First, Moore cannot put everything into his film. He's already said that one could make a whole film on the drug companies themselves.
THE DAY AFTER - THE EMPIRE STRIKES BACK!
What's more, I can just hear the thousands of private health insurance boosters - recall that there are three to four times as many health industry lobbyists in Washington than there are members of Congress, all of whose Blackberrys are working overtime this weekend! -- who are screted away, probably this very moment, on their beepers, with Nexis, with investigative services, to discredit everything and everyone who said anything or appeared in Moore's film.
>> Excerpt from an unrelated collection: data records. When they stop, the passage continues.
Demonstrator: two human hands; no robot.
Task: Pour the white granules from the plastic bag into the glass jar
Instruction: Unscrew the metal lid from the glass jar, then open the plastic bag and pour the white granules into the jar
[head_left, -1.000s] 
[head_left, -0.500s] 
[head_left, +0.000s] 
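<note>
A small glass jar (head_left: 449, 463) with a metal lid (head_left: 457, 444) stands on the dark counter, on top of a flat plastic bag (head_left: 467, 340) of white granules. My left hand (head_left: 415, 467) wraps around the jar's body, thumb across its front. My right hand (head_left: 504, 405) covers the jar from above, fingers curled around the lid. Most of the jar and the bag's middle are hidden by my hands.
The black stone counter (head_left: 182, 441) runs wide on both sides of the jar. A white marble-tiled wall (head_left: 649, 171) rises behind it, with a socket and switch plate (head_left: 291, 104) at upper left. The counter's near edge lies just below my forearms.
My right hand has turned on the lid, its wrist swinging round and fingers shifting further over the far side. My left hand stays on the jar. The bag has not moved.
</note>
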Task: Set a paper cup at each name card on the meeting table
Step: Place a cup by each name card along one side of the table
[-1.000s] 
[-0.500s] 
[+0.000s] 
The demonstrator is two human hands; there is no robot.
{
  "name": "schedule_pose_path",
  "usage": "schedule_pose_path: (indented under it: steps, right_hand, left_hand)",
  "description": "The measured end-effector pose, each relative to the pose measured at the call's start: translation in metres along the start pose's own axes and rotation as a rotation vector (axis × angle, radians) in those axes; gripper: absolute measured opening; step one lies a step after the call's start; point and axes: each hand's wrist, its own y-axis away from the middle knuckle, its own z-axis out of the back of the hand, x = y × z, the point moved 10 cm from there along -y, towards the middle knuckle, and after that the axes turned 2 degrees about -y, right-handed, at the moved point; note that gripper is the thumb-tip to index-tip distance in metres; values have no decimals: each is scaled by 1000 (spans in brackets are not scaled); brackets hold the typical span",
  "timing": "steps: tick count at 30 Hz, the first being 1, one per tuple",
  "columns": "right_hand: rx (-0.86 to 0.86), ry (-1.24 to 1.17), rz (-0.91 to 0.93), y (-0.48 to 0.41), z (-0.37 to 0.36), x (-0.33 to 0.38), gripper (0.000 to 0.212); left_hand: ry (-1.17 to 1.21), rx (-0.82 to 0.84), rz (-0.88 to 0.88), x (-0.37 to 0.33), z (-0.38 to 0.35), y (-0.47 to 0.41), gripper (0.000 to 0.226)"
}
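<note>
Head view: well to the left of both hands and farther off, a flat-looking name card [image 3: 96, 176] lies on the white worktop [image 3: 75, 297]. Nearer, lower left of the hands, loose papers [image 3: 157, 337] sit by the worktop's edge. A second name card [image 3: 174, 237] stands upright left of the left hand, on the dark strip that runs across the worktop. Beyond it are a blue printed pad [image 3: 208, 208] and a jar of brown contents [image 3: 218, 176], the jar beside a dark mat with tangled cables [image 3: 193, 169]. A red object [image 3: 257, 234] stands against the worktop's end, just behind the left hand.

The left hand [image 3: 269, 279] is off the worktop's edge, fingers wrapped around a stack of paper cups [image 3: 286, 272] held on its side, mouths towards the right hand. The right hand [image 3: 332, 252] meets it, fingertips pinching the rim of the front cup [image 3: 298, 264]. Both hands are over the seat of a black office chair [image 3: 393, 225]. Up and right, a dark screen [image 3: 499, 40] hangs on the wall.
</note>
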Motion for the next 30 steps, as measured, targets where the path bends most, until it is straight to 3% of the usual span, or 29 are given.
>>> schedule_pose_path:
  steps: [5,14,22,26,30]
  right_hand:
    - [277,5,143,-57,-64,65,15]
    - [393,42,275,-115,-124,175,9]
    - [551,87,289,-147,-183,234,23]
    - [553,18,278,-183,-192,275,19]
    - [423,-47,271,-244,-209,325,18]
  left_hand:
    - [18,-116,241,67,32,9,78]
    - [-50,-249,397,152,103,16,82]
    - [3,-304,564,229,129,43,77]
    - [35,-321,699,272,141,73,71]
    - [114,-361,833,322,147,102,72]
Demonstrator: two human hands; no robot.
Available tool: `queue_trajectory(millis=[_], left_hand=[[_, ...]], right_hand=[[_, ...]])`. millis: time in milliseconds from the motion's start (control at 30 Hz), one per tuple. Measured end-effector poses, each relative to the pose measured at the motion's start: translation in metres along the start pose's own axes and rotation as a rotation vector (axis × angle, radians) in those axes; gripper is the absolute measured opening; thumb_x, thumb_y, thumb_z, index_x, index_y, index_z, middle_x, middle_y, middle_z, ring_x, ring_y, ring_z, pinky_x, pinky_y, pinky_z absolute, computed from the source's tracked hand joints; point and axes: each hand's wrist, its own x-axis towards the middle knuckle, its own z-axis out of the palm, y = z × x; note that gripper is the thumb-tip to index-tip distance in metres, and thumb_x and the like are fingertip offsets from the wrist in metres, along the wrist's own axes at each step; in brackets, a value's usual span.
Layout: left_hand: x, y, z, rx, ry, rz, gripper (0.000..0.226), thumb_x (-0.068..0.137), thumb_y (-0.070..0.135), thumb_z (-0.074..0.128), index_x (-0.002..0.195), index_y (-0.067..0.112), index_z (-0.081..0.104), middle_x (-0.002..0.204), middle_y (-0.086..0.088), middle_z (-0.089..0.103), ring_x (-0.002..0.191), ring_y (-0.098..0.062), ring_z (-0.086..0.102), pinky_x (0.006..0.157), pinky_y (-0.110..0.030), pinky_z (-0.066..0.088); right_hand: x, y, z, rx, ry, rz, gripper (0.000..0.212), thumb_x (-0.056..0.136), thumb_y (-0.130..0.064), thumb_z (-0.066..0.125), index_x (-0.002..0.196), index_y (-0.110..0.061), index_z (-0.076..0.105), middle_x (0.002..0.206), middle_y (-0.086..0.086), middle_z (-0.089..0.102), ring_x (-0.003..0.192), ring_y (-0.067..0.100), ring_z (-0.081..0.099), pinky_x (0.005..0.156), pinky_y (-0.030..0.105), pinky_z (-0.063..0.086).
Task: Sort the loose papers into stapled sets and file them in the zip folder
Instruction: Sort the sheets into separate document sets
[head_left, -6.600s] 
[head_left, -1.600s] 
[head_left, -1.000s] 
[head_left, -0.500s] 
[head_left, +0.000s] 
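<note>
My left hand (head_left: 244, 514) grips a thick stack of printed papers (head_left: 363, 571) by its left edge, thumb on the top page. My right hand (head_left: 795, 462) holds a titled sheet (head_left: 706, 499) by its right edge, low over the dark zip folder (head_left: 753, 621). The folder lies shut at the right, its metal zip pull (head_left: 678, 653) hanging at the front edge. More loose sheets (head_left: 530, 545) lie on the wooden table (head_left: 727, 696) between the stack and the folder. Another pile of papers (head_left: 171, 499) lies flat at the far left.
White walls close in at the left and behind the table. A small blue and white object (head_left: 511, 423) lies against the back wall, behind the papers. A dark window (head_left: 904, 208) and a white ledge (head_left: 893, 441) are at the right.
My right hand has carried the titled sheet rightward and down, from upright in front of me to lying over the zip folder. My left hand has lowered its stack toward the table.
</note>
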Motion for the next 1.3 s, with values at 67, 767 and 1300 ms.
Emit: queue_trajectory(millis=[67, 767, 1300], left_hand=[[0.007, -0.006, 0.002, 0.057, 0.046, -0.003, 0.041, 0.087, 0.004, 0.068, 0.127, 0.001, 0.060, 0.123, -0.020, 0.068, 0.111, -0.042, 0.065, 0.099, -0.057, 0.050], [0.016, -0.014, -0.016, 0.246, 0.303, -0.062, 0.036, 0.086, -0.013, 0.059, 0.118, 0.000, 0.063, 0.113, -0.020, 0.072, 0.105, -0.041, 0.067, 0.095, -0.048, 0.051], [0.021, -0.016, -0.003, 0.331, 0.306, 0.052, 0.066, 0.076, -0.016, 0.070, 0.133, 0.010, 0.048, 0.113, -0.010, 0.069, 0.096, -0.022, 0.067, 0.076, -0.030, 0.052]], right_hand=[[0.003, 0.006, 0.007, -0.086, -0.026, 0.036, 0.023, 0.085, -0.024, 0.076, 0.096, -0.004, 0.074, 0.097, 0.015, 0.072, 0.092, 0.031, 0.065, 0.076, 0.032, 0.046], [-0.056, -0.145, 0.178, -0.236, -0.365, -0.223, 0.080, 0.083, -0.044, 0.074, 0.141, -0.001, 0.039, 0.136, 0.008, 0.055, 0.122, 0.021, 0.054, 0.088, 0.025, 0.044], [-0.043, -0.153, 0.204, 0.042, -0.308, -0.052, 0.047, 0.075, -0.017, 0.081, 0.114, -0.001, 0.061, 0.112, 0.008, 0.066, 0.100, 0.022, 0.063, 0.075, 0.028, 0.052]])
Expect on Monday to find the backstories of every single 9/11 worker, Peena probed and discredited as 'old news', systematic problems dismissed (as always) as "mistakes" and "cracks", deaths contrasted with smiling children, and a slew of PR to make insurance industry executives look like Mother Theresa, working hard to provide 'affordability', with "Big Government" regulation the real culprit and, of course, those horrible, nasty trial lawyers who inject even a shred of accountability into the system portrayed as the bane of everything patriotic and 'American'.
We know the drill. At least some of us. Maybe enough to turn the tide?
'COVERAGE' VERSUS 'COVERAGE'
Anyway, on to the direct point:
No, because ...
On the first part, the government is paying larger sums because it is being 'adversely selected'. Put simply, the government is getting hit with large, end-of-life bills that the insurance companies are avoiding (to their profit), among other things.
Second, questions about 'satisfaction with treatment' hardly mean quite as much when you have so many without and without enough. Do you feel "satisfied' with treatment, knowing that it occurred at the expense of someone who was culled from your socialized, private insurance pool? Even moreso, knowing that is a false tradeoff forced on you?
Third, the most important point is that one can concede the point, in argument, about "satisfaction", and still point out that it would be possible to have more people 'satisfied' by moving to a single payer system, that gets rid of the "Nanny Corporation" and its waste.